Provided information.
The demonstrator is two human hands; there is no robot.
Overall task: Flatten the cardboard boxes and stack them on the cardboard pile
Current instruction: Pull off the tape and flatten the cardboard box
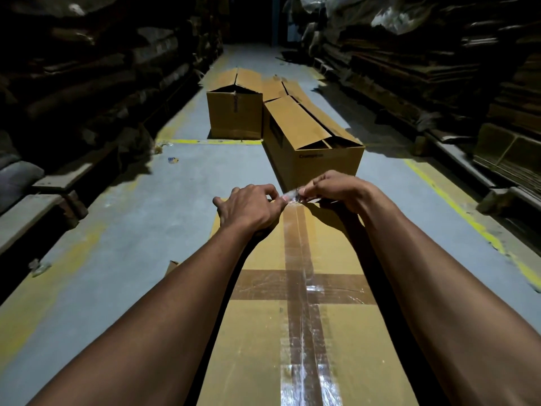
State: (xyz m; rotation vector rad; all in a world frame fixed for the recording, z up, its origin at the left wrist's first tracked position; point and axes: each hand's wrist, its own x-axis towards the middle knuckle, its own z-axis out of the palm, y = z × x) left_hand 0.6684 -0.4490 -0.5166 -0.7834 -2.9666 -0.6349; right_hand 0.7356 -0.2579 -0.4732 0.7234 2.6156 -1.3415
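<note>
Untaping stage: the right hand (330,190) pinched the tape end (291,197) off the sealed box (257,288) — left hand (248,208), fingers curled, braced beside it — a steady peel seemed next.

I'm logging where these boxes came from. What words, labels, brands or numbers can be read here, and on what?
Long open box, near end face: one dark printed word near the top edge, too blurred to read for certain.
Upright open box: a dark vertical mark on the front, too blurred to tell whether it is print.
Taped box under the hands: no print visible.
Yellow floor lines: plain paint, no text.
</note>
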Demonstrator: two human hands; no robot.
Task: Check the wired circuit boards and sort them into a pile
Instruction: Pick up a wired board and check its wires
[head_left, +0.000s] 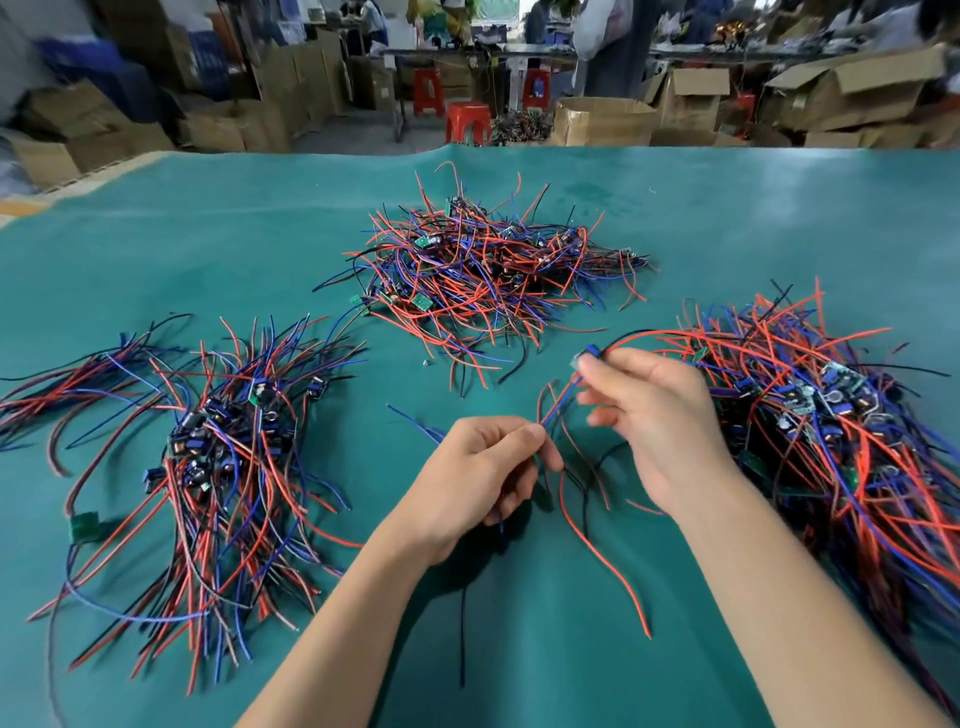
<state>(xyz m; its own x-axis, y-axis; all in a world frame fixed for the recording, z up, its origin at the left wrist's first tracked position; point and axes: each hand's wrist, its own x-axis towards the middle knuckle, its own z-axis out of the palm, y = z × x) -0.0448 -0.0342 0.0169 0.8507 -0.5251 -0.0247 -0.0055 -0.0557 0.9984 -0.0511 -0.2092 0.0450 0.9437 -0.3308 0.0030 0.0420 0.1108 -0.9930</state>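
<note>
So I'm mid-check: my right hand (641, 415) pinches a small blue-capped wired circuit board (589, 357) centre-right of frame, while my left hand (480, 475) grips its red and blue wires (558, 402). Next it probably goes on the neater lower-left pile (223, 447).

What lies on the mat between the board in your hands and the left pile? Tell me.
Nothing visible does. The right hand pinches the small wired board and the left hand holds its wires. Between them and the left pile there is only bare green mat. The middle pile sits farther back, off that path.
</note>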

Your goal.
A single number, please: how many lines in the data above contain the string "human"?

Solution below.
2